Once the line containing "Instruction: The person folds" is found in the records below, return it and each following line exactly, up to and including the line containing "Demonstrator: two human", and nothing else.

[Information — start]

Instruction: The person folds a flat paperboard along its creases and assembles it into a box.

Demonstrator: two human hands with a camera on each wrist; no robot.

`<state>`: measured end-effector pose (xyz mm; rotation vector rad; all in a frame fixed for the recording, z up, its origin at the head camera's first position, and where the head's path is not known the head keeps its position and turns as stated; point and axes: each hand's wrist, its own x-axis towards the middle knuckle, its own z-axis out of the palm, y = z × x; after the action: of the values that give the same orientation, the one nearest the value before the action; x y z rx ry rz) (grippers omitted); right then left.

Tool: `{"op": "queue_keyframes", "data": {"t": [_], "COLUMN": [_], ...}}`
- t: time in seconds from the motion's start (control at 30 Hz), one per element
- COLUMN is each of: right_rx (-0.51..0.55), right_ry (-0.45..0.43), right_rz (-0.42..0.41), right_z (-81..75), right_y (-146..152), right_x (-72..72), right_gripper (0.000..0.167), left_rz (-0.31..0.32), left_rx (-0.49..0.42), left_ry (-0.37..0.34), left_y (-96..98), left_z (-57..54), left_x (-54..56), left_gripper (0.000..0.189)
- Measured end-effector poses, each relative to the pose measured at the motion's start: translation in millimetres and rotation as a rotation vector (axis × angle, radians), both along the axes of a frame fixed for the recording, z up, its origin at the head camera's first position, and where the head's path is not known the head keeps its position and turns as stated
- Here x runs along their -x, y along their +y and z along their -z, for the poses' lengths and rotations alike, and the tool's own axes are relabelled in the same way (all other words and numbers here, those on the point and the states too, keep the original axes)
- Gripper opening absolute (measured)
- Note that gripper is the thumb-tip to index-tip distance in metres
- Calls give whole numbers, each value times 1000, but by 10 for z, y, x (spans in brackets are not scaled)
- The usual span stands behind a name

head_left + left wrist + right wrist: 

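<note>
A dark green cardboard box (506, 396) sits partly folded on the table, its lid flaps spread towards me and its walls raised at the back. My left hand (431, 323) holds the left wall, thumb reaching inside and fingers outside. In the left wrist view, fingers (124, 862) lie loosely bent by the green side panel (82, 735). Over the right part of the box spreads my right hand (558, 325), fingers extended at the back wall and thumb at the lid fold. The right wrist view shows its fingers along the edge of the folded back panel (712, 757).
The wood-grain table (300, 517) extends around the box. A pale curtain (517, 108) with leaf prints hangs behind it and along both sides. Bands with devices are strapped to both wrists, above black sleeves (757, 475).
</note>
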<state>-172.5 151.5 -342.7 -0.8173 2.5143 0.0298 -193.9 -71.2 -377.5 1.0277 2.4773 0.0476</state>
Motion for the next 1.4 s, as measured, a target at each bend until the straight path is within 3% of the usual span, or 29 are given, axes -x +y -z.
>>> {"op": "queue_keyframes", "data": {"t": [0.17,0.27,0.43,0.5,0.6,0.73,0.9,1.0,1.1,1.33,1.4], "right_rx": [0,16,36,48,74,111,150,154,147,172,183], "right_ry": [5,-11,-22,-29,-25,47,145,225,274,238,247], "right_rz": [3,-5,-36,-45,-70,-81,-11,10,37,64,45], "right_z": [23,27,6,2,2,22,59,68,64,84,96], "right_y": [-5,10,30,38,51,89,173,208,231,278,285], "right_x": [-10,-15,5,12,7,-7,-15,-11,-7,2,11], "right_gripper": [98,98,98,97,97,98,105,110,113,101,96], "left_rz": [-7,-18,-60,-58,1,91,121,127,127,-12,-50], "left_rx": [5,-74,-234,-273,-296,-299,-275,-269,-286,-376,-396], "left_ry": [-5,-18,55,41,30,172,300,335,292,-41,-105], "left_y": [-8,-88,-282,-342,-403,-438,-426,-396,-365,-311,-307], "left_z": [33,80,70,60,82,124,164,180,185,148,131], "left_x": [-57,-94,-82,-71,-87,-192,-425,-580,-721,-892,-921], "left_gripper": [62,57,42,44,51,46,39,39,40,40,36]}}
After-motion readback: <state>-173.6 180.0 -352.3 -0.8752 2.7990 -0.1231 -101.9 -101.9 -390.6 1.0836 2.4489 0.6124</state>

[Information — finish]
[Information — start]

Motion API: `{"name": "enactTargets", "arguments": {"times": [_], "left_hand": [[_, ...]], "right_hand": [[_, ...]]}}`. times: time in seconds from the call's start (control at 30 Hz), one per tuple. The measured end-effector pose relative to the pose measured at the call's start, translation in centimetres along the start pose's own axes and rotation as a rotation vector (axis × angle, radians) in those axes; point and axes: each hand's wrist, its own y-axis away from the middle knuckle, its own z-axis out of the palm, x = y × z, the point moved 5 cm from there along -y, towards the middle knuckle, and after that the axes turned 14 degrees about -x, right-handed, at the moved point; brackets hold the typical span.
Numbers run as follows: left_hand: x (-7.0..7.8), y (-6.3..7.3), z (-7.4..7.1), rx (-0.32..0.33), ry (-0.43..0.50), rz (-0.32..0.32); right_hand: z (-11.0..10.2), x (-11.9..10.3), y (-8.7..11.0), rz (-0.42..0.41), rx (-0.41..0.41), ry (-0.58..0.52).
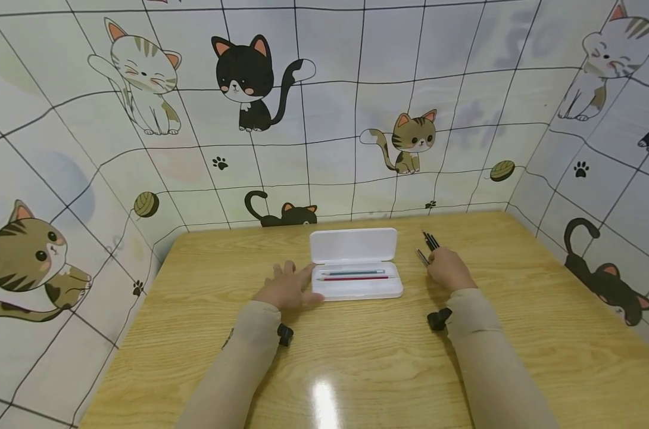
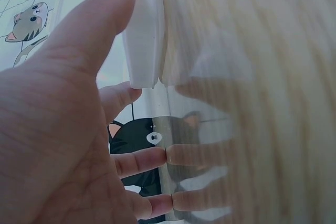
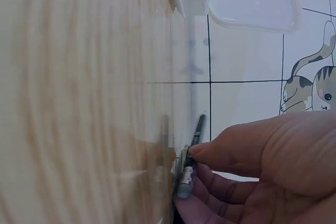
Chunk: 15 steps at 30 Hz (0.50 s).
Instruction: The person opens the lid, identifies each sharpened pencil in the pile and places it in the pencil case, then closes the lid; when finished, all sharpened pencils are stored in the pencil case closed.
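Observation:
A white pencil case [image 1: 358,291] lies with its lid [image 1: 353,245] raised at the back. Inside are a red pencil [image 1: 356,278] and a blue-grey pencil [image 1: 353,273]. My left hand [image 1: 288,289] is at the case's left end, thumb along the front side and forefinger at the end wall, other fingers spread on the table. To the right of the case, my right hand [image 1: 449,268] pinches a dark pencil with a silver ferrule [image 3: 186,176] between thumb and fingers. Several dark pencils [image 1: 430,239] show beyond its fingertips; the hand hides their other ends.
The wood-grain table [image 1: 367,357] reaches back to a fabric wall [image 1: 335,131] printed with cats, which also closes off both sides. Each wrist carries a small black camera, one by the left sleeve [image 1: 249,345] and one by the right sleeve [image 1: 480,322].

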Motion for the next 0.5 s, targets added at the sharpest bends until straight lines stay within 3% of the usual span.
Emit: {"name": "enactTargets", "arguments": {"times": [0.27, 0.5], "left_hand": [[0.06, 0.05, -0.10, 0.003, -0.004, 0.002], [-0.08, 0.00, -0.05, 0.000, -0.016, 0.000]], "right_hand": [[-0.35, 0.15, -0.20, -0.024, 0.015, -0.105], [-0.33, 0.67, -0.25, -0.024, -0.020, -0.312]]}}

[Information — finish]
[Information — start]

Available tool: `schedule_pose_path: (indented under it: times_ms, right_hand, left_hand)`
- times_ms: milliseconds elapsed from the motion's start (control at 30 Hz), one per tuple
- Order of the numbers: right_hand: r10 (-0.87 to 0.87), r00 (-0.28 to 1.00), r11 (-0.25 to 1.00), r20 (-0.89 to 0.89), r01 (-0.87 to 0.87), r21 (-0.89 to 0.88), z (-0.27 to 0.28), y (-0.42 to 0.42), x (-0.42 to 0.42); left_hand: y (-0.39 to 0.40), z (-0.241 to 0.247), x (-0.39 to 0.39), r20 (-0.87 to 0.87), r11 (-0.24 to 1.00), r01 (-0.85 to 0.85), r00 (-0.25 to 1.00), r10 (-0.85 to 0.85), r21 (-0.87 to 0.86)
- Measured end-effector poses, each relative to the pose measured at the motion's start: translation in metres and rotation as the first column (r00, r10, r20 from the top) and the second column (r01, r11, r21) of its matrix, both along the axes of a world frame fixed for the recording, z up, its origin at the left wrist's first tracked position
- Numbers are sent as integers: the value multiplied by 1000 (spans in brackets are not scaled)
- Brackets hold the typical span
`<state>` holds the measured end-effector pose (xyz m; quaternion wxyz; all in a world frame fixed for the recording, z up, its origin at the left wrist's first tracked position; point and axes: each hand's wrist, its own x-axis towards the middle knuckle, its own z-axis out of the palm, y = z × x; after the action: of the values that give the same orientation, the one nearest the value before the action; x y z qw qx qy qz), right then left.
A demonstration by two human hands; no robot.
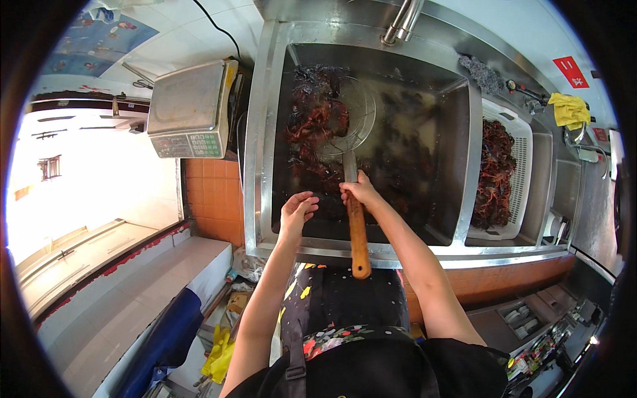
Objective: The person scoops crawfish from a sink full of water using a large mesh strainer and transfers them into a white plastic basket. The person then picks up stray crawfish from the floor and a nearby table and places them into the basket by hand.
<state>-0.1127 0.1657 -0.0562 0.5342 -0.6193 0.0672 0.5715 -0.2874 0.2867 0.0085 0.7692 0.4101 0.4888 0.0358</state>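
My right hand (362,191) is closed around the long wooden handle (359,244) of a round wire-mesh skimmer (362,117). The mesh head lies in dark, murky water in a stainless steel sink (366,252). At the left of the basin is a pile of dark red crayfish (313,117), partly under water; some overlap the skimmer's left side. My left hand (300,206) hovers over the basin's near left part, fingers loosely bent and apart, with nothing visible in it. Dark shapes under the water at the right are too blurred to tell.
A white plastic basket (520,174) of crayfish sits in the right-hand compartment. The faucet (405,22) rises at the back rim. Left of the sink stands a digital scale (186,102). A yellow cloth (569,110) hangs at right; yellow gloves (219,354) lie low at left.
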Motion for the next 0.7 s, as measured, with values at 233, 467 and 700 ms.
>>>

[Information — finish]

■ Task response:
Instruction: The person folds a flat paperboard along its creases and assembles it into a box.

Demonstrator: two human hands with a camera on each wrist; no robot.

No more work is needed for this exercise.